■ **EXERCISE PROMPT**
Take each line of the entries below that contains "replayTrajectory" and copy it.

[Records from a collection]
═══
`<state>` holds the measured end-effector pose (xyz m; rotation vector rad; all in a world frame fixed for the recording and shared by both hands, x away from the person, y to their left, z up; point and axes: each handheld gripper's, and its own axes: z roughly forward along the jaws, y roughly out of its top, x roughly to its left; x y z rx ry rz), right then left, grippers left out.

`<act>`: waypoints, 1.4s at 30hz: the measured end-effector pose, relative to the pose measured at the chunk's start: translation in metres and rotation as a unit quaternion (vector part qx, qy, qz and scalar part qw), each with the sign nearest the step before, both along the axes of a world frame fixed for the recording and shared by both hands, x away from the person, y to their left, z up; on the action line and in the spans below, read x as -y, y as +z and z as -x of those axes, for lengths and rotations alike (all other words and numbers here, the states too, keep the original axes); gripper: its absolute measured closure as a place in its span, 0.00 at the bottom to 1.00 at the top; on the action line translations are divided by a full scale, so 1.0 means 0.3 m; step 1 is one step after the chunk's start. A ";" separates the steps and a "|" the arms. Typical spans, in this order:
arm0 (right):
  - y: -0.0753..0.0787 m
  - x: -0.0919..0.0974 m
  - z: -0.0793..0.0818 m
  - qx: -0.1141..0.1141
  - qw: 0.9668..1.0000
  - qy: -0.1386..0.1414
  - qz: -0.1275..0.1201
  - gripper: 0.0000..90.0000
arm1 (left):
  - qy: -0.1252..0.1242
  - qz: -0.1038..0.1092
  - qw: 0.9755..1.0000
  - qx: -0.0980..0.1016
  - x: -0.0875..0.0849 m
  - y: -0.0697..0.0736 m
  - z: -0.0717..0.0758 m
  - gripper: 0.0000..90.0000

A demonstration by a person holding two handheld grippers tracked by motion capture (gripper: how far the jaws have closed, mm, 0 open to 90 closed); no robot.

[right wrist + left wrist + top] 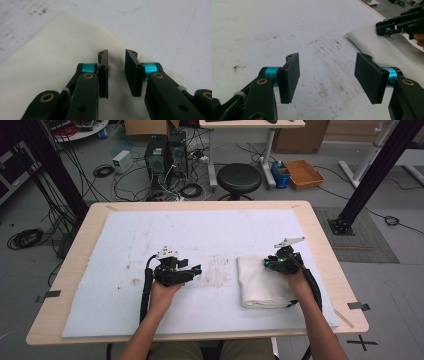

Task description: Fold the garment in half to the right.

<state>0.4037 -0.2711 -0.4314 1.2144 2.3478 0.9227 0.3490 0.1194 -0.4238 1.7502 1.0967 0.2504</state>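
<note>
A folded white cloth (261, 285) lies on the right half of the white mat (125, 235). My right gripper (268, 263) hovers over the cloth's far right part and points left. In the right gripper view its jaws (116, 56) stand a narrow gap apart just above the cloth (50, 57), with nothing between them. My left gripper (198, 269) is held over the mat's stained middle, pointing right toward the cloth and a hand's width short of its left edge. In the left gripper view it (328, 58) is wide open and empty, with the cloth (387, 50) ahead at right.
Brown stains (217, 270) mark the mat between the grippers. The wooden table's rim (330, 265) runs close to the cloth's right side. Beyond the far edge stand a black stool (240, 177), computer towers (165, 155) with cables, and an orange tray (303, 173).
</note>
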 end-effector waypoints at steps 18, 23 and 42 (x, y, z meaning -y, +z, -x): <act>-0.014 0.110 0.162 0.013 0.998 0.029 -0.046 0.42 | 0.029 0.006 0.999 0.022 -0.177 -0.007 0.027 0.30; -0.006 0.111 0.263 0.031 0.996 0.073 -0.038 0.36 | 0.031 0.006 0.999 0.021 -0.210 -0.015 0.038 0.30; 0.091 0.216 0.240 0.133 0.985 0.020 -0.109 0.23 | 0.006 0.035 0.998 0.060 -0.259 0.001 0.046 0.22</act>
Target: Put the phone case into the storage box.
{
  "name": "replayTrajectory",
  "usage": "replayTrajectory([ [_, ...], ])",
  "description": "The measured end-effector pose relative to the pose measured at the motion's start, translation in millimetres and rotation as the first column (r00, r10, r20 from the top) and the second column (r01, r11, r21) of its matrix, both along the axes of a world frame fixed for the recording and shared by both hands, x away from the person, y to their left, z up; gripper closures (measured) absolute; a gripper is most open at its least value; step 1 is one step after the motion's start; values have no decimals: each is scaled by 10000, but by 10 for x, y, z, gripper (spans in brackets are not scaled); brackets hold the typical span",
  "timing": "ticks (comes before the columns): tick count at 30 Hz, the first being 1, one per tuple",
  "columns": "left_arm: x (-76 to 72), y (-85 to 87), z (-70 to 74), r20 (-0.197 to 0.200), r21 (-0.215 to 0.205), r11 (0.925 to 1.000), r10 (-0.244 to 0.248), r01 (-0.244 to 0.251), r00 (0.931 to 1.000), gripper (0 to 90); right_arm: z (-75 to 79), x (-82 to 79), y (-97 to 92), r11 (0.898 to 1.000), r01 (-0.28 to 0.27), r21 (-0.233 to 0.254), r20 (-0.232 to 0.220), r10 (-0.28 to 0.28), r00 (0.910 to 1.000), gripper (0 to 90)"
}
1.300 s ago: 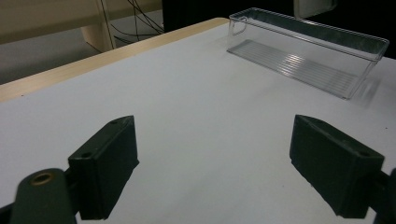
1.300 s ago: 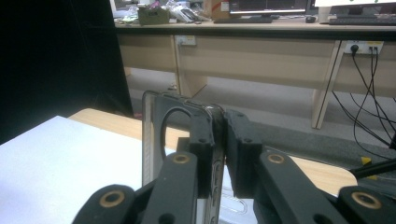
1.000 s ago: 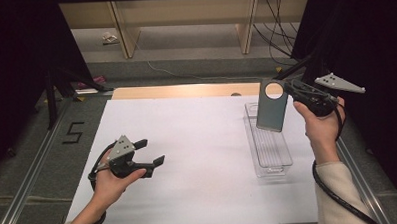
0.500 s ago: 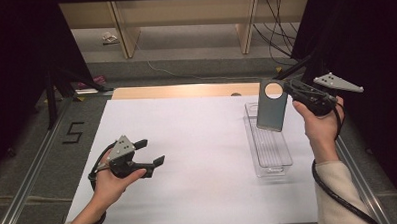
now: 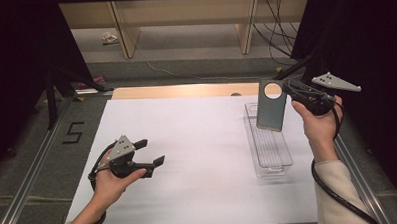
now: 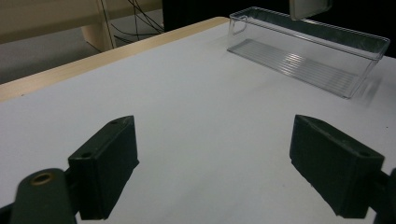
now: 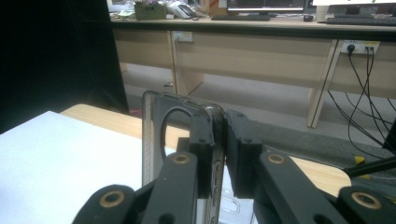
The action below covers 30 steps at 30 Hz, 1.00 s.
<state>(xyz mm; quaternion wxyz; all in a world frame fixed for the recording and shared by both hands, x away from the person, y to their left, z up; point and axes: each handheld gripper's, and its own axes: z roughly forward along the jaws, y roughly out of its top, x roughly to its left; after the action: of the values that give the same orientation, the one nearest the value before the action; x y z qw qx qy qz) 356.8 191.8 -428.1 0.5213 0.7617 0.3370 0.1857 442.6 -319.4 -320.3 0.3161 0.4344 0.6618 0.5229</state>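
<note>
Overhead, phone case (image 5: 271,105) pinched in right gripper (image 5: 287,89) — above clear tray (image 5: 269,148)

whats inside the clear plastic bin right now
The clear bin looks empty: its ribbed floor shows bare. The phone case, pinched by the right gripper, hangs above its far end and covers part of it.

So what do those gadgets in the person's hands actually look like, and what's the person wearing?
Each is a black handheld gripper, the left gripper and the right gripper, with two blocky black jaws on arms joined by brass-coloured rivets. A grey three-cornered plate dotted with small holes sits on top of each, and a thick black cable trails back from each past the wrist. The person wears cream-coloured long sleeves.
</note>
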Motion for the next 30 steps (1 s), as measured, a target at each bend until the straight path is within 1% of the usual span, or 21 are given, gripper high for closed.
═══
■ **SOLUTION TO THE PROBLEM**
  "name": "replayTrajectory",
  "usage": "replayTrajectory([ [_, ...], ])",

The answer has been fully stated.